Abstract:
Multi-modal 3D object detection is a pivotal task in autonomous driving and environment perception. It achieves accurate localization and recognition of objects in 3D space by integrating data from multiple sensors, such as LiDAR (light detection and ranging) point clouds and camera images. To address the common challenges of large scale variations and insufficient multi-scale feature extraction in existing methods, this paper proposes a multi-modal 3D object detection method based on dynamic scaling convolution. For this method, we design a dual-branch multi-modal fusion architecture, which consists of a VoxelNet-based 3D backbone and a novel dynamic scaling network.
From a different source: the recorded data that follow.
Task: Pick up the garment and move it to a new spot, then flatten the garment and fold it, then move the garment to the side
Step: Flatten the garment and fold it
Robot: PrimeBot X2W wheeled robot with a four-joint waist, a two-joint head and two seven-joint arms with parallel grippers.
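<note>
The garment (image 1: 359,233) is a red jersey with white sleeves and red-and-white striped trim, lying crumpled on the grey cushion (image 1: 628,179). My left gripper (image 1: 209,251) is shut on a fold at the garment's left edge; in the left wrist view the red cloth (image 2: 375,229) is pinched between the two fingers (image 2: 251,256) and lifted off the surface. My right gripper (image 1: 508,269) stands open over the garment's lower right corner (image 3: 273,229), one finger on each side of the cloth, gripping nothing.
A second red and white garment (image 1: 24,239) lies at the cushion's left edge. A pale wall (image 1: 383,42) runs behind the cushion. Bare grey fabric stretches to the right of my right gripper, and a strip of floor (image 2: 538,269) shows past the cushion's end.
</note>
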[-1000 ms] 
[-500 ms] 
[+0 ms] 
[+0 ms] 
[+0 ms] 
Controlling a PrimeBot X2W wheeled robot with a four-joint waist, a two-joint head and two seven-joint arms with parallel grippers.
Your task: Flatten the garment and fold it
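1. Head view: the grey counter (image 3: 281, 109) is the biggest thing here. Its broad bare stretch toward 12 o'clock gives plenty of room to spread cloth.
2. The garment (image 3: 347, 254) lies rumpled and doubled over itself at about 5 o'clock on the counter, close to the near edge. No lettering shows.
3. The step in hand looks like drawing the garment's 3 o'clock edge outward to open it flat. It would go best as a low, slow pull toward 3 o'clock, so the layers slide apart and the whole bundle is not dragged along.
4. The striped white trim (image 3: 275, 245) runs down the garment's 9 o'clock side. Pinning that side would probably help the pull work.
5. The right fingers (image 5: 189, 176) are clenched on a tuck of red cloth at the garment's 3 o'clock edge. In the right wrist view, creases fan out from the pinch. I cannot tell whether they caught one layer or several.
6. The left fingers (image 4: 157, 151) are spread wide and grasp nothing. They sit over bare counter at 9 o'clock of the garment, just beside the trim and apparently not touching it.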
The two branches collaboratively process LiDAR point clouds and image-derived virtual point clouds to achieve cross-modal feature alignment and adaptive fusion. The core of the dynamic scaling network is a dynamic scaling module, which integrates 3D and 2D dynamic scaling convolution operators specifically tailored for multi-modal feature processing. This module adaptively adjusts the sampling locations and the number of valid sampling points within the receptive fields of 3D and 2D branches, thus effectively capturing structural and semantic variations of multi-scale objects. Extensive experiments on two benchmark datasets demonstrate the proposed method outperforms more than 10 prevailing methods in terms of AP (average precision). Specifically, it achieves mAP
3D (3D mean average precision) scores of 86.87%, 46.68%, and 68.39% for the car, pedestrian, and cyclist categories on the KITTI test set, and achieves a mAP (mean average precision) of 71.8% on the nuScenes test set. These results demonstrate the superior detection performance and strong generalization ability of the proposed method for multi-modal 3D object detection tasks.